**WHAT THE TASK REQUIRES**
Reading down the listing below, count the lines where the word "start" shows up, then give only that count.

**PROVIDED DATA**
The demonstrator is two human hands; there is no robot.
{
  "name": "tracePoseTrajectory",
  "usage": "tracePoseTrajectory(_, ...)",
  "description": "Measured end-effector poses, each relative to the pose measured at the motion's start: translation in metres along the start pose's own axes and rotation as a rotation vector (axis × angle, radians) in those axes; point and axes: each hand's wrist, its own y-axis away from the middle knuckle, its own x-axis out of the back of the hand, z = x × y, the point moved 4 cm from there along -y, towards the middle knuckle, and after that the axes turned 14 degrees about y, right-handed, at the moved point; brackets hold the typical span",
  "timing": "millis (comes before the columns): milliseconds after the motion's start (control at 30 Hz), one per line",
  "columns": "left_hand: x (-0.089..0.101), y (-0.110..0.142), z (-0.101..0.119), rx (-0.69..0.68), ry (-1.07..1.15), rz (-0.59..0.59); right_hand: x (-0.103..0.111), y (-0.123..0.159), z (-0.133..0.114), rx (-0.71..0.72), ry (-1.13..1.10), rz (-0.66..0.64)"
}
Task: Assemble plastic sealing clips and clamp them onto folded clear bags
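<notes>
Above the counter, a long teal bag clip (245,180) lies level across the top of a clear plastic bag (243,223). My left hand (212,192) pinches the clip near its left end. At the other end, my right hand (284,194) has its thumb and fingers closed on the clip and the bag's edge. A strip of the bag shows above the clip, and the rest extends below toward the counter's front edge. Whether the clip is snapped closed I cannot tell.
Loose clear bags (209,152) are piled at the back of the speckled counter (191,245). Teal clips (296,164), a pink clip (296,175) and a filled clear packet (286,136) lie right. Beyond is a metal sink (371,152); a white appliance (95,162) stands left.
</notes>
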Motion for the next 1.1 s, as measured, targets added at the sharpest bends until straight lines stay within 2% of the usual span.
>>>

**ANSWER FOR THE TASK**
2